はっきりした眉、大きな瞳、凸のあるツン鼻、ぷっくりの豊頬と唇。笑うとあどけないのに、上目にすると妖しい。アンニュイもある。それらが囲んでないと一挙にアイデンティティを失う。
囲んでなんぼのオーブリープラザ、と言えるが、囲み目のきまりっぷりは異常。ハッとする美人になる。
分解すると、囲みメイクがきまるのは、徹底的な下三白眼だから──だと思われる。
伏し目でも三白が崩れない。
白目の面積が広大で角膜を動かすたびにギロっとなる。
たとえば遠藤憲一なんかだとギョロだが、こっちはギロ。そのギロに妖しい収攬があり、見つめられたらNOと言えない。目力を眺めているだけで飽きない。

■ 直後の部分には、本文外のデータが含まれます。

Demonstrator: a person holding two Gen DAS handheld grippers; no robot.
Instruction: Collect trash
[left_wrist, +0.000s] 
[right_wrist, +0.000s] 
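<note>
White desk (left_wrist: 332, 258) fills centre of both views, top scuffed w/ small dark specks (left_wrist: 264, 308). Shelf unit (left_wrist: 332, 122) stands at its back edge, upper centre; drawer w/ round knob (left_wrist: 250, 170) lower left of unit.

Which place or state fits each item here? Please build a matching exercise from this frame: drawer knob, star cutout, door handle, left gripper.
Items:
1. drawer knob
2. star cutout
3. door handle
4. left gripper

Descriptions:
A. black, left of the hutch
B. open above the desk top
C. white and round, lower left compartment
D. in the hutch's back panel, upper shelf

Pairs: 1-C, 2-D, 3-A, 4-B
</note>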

それは制約にもなり、シリアス系への出演はなく、ラブコメやホラーの現代劇がメインだが、出演は目白押し。つまり制約よりも囲み目に需要がある。とみていい。
どの映画でも見事に囲み目。トレードマークとして認知されているなら怖いものはない。
もとはコメディアン。
クリスティンウィグ、サラシルバーマン、エイミーシューマー、メリッサマッカーシーらと同類の経路でハリウッドへたどり着いた。
この路線は順調なキャリアを築くひとが多い。
お客を前にしてしゃべることが、芸能の基調なのは日本も同じである。
お笑い芸人はどの世界でも強い。
演技は達者ではないがシチュエーションのなかで絵になってしまう。美人だが美人扱いされない役回りが似合い、ディスり合いで魅力を発揮。スタイルは確立されている。
予算と肩の力を抜いたコメディだが、ばかばかしさのなかに見捨てることのできない愛らしさとペーソスがある。
恋愛にタイムマシンを絡めSFを消化している。いい脚本。
個人的には感動した。
Paddletonの才人Mark Duplassが、映画に適切なユルさを与している。イケメンだったら凡打だったと思う。